A noteworthy event not getting much media attention in parched Western states dependent on Colorado River for water is the release --- which started March 23 --- of that river’s output through Mexico’s Morelos Dam, near Yuma, Ariz. That water is now gushing southward from the U.S. border toward the Gulf of California, observes Grumpy Editor.
As an Associated Press story puts it: “Conservationists hope the water will bring back trees, wildlife and aquatic life that were once abundant in the region when it was teeming with water decades ago.”
With recent, heavily-played stories on how the Colorado River flow ---along with a lower water level at Lake Mead near Las Vegas --- is ebbing and residents of the seven dependent “dry” states, including California, Nevada and Arizona, being told to be frugal with water usage, one wonders about the timing of the release, or "pulse," of water that started a week ago, reaching its peak Thursday when water rushed through the south-of-the-border dam at about 4,200 cubic-feet per second.

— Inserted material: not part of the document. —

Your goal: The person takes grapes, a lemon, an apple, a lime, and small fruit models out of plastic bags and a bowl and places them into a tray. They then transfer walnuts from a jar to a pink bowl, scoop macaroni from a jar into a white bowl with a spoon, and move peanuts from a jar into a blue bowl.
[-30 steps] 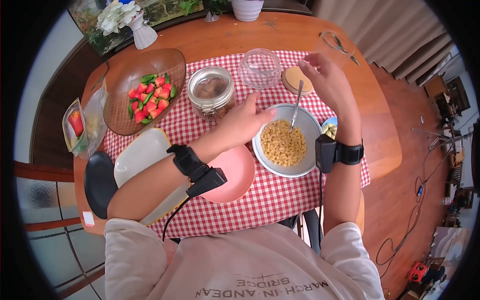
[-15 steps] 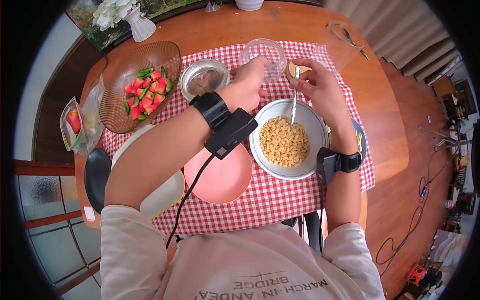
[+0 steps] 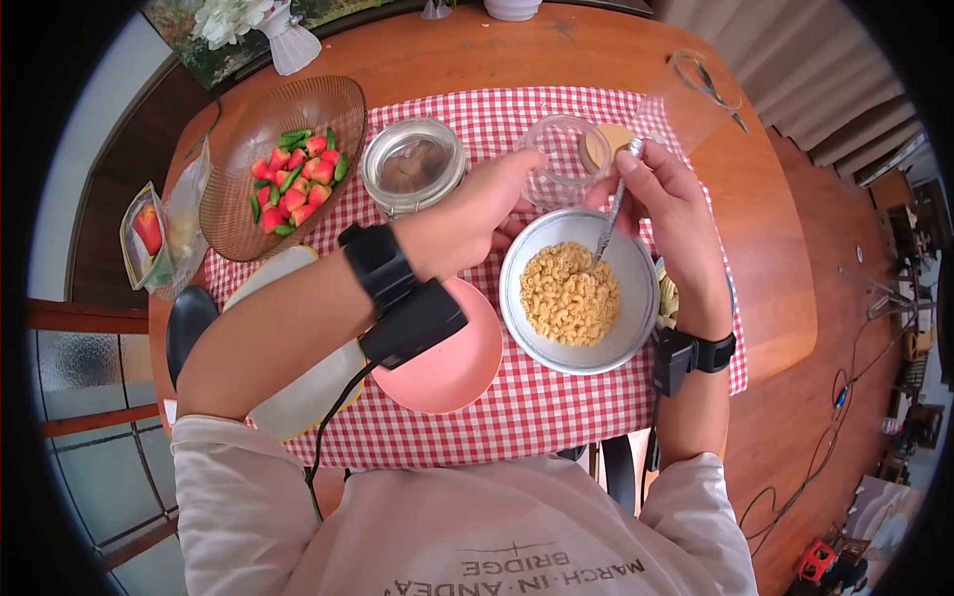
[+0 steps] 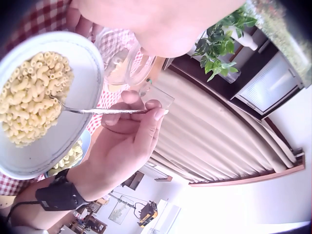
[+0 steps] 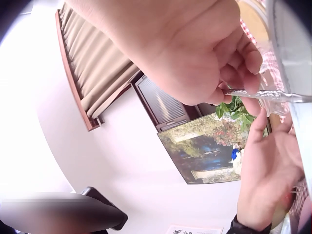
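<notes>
My right hand pinches the handle of a metal spoon between thumb and fingers. The spoon's bowl end is down in cooked macaroni, which lies in a white bowl with a grey rim. In the left wrist view the spoon handle rises out of the macaroni to the fingertips. My left hand grips a clear glass jar by its side, thumb near the rim. The jar stands just beyond the bowl, beside the right fingers. Part of the left hand's grip is hidden behind its back.
A clip-top jar stands left of the left hand. A pink plate and a white dish lie nearer me. Further left is a brown glass bowl of red and green pieces. A round wooden lid lies behind the right hand.
My left hand has reached the clear jar and brought it right and nearer the bowl. My right hand has come down to the spoon, taken its handle and tilted it rightward.
</notes>
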`<state>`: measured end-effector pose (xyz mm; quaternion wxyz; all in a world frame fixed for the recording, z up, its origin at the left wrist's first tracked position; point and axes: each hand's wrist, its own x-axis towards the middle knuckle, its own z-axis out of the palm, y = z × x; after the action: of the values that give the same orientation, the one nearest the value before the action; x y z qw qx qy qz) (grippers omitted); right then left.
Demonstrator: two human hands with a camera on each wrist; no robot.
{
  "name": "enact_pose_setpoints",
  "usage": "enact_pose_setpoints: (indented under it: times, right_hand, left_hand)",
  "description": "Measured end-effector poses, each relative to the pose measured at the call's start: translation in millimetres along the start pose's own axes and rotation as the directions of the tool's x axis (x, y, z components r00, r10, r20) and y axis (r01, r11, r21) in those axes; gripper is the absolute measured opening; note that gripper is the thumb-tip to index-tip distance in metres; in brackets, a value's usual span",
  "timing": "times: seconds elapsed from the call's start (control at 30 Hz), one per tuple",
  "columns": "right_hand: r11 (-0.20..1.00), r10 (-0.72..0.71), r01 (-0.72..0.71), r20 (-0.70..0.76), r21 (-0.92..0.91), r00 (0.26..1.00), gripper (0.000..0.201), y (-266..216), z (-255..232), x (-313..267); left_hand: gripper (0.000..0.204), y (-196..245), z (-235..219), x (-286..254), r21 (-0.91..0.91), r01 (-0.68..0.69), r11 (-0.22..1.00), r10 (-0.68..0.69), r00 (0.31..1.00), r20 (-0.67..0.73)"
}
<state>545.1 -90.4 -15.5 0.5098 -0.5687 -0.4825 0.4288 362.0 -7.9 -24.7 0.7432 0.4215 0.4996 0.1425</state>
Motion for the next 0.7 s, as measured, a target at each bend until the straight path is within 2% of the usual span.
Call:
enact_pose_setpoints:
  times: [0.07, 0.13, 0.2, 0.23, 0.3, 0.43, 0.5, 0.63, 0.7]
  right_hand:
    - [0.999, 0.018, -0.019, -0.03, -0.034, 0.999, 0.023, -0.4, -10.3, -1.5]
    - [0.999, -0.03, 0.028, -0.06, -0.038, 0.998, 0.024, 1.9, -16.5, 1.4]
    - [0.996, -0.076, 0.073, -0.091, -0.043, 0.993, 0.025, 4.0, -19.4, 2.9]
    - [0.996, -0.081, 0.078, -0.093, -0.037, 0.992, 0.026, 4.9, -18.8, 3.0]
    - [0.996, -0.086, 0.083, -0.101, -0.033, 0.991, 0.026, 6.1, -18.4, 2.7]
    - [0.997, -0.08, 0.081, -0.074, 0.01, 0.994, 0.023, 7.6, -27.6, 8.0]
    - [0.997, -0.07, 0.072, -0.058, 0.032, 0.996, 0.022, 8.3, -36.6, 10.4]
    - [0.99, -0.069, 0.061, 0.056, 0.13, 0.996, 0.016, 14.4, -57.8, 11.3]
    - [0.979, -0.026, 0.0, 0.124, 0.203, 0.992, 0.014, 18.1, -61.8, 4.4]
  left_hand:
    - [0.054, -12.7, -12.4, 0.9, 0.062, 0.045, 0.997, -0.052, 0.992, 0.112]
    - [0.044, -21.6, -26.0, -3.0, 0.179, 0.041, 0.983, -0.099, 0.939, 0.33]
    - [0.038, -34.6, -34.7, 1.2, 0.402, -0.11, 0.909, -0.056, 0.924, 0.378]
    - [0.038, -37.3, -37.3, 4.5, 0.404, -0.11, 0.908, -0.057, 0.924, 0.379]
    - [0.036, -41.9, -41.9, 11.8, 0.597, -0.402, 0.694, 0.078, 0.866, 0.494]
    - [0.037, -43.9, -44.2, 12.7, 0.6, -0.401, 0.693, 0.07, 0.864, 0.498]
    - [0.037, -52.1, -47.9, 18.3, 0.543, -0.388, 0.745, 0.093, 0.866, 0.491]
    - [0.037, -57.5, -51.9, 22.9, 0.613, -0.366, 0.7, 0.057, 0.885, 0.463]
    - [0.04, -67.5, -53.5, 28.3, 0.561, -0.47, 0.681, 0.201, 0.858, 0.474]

A Las Vegas Sun story on the Web yesterday paints a glum future of Lake Mead, fed by the Colorado River. “Lake Mead is drying up. At the rate we use water in the valley, the reservoir — the largest in the country --- could be drained and arid by 2050,” reads the lead.

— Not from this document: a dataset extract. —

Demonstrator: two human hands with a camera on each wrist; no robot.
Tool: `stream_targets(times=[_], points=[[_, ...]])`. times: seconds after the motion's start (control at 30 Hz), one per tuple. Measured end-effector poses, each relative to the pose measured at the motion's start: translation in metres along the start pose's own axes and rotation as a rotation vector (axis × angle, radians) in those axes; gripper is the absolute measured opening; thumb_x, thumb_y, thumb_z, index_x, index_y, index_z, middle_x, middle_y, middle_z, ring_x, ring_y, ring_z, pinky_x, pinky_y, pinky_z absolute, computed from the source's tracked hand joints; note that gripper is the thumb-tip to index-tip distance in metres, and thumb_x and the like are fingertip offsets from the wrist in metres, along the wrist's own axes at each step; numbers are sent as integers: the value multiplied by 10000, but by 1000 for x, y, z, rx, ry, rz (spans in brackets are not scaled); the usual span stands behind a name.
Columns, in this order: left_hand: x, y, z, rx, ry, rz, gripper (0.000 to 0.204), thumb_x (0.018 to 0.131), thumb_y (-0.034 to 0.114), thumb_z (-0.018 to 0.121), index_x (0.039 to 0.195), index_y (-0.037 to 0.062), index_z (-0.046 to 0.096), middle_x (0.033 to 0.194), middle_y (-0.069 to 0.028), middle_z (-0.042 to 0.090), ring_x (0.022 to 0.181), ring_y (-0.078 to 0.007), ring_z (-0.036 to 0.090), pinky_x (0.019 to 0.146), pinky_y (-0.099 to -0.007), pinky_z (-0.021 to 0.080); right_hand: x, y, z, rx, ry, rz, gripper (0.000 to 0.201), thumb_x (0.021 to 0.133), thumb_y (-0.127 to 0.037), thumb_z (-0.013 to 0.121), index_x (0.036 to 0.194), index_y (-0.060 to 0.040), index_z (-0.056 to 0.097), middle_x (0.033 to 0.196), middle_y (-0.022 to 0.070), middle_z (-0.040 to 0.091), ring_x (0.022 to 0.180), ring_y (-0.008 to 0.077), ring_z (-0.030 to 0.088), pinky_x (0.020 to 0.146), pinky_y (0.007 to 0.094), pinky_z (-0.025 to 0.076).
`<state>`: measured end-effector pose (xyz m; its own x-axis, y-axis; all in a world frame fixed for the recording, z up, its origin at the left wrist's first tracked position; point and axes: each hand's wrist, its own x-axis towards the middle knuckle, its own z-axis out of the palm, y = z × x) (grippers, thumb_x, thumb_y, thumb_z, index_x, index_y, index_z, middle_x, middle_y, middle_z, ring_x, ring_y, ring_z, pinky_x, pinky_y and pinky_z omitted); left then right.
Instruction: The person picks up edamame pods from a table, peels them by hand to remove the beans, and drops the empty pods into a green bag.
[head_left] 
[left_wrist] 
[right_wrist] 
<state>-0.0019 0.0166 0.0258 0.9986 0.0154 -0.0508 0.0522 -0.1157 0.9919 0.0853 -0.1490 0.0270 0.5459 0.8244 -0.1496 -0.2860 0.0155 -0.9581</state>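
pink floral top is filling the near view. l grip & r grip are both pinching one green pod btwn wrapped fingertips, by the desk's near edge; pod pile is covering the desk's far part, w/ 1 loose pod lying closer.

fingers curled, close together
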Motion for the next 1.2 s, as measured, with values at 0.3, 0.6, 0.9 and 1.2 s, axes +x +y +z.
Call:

Earlier, a New York Times story in January focuses on the 1,450-mile Colorado River “being sapped by 14 years of drought nearly unrivaled in 1,250 years” with the writer adding, “many experts believe the current drought is only the harbinger of a new, drier era in which the Colorado’s flow will be substantially and permanently diminished.”
The current water release, expected to last until May 18 into Mexico, stems from an addendum to a 1944 treaty that defines how the U.S. and Mexico share the Colorado River. The addendum calls for a five-year pilot program to provide a total of 158,088 acre-feet of water to the lower river and its delta.

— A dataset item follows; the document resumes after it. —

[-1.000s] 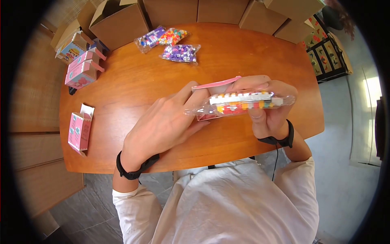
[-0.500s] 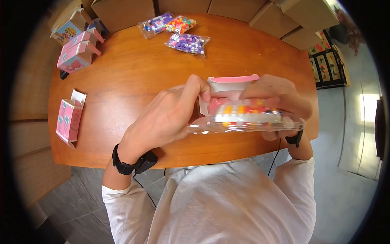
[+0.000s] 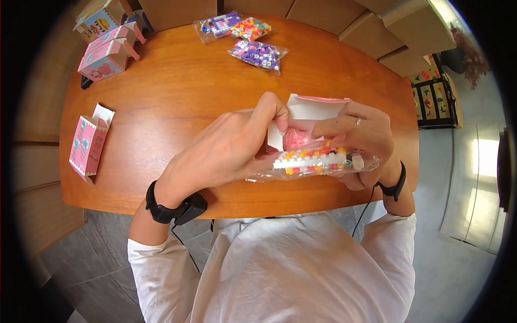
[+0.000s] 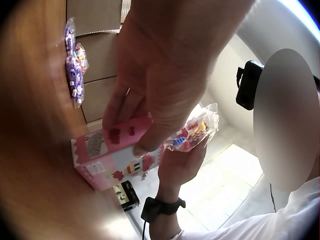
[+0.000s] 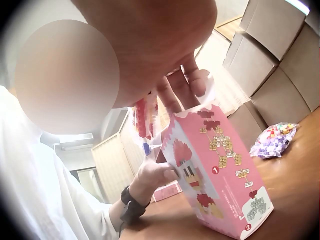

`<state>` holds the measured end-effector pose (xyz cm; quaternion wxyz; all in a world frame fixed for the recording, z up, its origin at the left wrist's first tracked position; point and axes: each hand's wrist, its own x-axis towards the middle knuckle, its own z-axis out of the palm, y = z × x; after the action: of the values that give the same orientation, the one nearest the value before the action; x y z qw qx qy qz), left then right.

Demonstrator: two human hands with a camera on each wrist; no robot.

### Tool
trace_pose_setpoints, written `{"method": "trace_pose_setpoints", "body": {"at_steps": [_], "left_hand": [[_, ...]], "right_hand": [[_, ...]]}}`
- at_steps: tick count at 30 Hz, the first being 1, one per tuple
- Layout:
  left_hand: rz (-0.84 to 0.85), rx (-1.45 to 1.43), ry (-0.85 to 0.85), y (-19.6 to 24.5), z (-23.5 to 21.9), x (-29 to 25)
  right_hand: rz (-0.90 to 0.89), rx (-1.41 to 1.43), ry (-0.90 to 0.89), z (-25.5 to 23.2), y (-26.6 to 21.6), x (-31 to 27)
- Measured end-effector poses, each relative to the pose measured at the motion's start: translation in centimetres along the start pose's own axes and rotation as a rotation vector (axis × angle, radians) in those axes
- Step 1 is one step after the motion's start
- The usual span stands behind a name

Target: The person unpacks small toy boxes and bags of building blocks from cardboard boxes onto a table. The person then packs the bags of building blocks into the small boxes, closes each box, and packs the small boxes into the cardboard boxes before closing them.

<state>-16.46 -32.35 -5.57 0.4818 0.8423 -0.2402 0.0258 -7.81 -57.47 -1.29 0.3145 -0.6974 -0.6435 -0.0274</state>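
Note:
My left hand (image 3: 223,142) grips a pink printed box (image 5: 225,175) by its side, fingers on one face and thumb on another. The box top stands open, its white flap (image 3: 318,110) raised. Inside lies a clear bag of pink bricks (image 3: 295,139). My right hand (image 3: 369,134) holds a clear bag of white, yellow and red bricks (image 3: 309,159) beside the opening, while its fingers reach over the box mouth. In the left wrist view the box (image 4: 117,155) shows a picture of a brick-built model.
Several bags of small bricks (image 3: 256,54) lie at the back of the table (image 3: 177,107). One pink box (image 3: 89,145) stands at the left, with more pink boxes (image 3: 105,59) behind it. Large cardboard boxes (image 3: 318,19) line the far edge.
The box has tipped so its open mouth and the pink bricks inside now show. My right hand's fingers have moved over the opening, and the mixed-colour bag has shifted slightly lower.

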Motion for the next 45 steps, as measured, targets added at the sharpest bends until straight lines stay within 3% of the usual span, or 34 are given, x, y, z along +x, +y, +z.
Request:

South of Morelos Dam, the water channel travels about 75 miles to the Gulf of California.
The fresh release of Colorado River water into Mexico triggers an excited Los Angeles Times writer to report, “The water experiment has gone so well that it's spilling over banks and into secondary canals. The seeds of willows and cottonwoods, which rain down this time of year, have been riding the currents. Normally, they would just collect in the arid riverbed.”
The writer concludes: “After the release ends, experts from both countries will study its effects. Will water be left standing or will it be absorbed into the soil? No one knows.”